[DB] Import or load data from an external CSV file to a table #680

authorjapps · 2024-09-14T22:32:19Z

AC1:

Given a datafile in CSV format, matching the Database table columns,
provide mechanism to load these data(rows and columns) in the that table.

Example:

Table "players" has three columns as below:

ID:
NAME:
AGE:

and data in CSV is as below:

1001, Ronaldo, 23
1002, Devaldo, 24
1003, Trevaldo, 35

Note- There are no headers present in the above CSV

AC2:

Same as AC1, but with headers.

Example:

and data in CSV is as below:

ID, AGE, NAME <----------- 1st row as header
1001, 23, Ronaldo
1002, 24, Devaldo
1003, 35, Trevaldo

AC3 :

Required for Postgres DB (v9 to v12 should be supported )

AC4:

File could be present in the local files system(eg /test/resources)

optional:
(or in a git repo ==> implement this via a separate ticket.)

AC5 :

{
    "scenarioName": "Sample interaction with the db executor ( data from AC2)",
    "steps": [
        {
            "name": "Loading a csv file",
            "url": "org.jsmart.zerocode.core.db.DbSqlExecutor",
            "operation": "LOADCSV", //<--- in uppercase (for consistency), but support both cases
            "request": {
                "tableName": "players",
                "csvSource": "path/db_sample.csv",
                "withHeaders" : false, //<--false:  this is the default value most cases. (optional)
                "nullString" : "" //<-- used to insert null values, this is the default value (optional)
            },
            "verify": { 
                "size" : 36 //<-- 36 records: number of records loaded. (optional field as usual)
             } 
       },
        {
            "name": "assert_loaded_data_via_select",
            "url": "org.jsmart.zerocode.core.db.DbSqlExecutor",
            "operation": "EXECUTE", //<---- executes an in-line SQL (in this case a SELECT sql)
            "request": {
                "sql": "SELECT id, name, age FROM players WHERE age > ? ORDER BY age ASC",
                "sqlParams" : [ 23 ]
            },
            "verify": {
                "rows.SIZE": 2, //<--- Number of rows in the output (This is OOTB available, don't have to implement)
                "rows": [
                    {
                        "id": 1002,
                        "name": "Devaldo",
                        "age": 24
                    },
                    {
                        "id": 1003,
                        "name": "Trevaldo",
                        "age": 35
                    }
                ]
            }
        }
    ]
}

AC6:

From @javiertuya :
This is a proposal for discussion before starting the implementation:

Where to place the code? Ans: org.jsmart.zerocode.core.db package
Use Apache Commons DbUtils that is a very stable and lightweight library.
This will allow to implement something that does not depend on any particular DBMS.
Add an executor (e.g. DbSqlExecutor) with the operation explained in the example
as well as EXECUTE (or SELECT and UPDATE separately) to handle SQL queries with parameters
Tests would use H2, as it is already included as test scoped dependency.
Postgress requires a container(an example of Docker already present), this should be tested manually, or added to the CI pipeline if required.

More >>

CSV reading will be based/inspired on the domain Parametrized.java class. : What does this mean? Please explain this or point to the PR when implemented.
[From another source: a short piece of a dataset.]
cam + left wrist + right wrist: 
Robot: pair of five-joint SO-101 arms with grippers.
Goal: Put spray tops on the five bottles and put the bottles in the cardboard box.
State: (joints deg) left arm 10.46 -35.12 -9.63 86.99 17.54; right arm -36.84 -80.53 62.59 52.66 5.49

On the AC6 or AC5, please discuss with @javiertuya if you have any questions or suggestions.

ACRONYMS:

OOTB : Out Of The Box

The text was updated successfully, but these errors were encountered:

nirmalchandra · 2024-09-15T17:05:29Z

Suggestion: (WITHOUT HEADERS)

Try this for "WITH HEADERS": (replace the relevant line)

String sql = "COPY " + tableName + " FROM STDIN WITH (FORMAT csv, HEADER true)";

import java.io.BufferedReader;
import java.io.InputStreamReader;
import java.io.IOException;
import java.sql.Connection;
import java.sql.SQLException;
import java.util.Objects;

import org.springframework.jdbc.core.JdbcTemplate;
import org.springframework.stereotype.Service;
import org.springframework.beans.factory.annotation.Autowired;

@Service
public class ImportCsvToPostgres {

    @Autowired
    private JdbcTemplate jdbcTemplate;

    public void importCsvToTable(String fileName, String tableName) {
        Connection connection = null;
        BufferedReader reader = null;

        // COPY command without the HEADER true option
        String sql = "COPY " + tableName + " FROM STDIN WITH (FORMAT csv)";

        try {
            // Load CSV file from resources
            ClassLoader classLoader = getClass().getClassLoader();
            reader = new BufferedReader(new InputStreamReader(
                    Objects.requireNonNull(classLoader.getResourceAsStream(fileName))));

            // Get PostgreSQL connection and execute the COPY command
            connection = jdbcTemplate.getDataSource().getConnection();
            org.postgresql.copy.CopyManager copyManager = connection.unwrap(org.postgresql.PGConnection.class).getCopyManagerAPI();
            copyManager.copyIn(sql, reader);

        } catch (IOException e) {
            throw new RuntimeException("IOException reading the file from resources: " + fileName, e);
        } catch (SQLException e) {
            throw new RuntimeException("SQLException during COPY command execution", e);
        } finally {
            // Close the resources manually //
            if (reader != null) {
                try {
                    reader.close();
                } catch (IOException e) {
                    e.printStackTrace();
                }
            }
            if (connection != null) {
                try {
                    connection.close();
                } catch (SQLException e) {
                    e.printStackTrace();
                }
            }
        }
    }
}

authorjapps · 2024-09-17T06:58:24Z

Worth adding to this Page:
https://github.com/authorjapps/zerocode/wiki/Sample-DB-SQL-Executor

javiertuya · 2024-09-27T17:19:00Z

Hi @authorjapps @nirmalchandra, I find very useful the ability to interact with the database. I will like to contribute to this issue.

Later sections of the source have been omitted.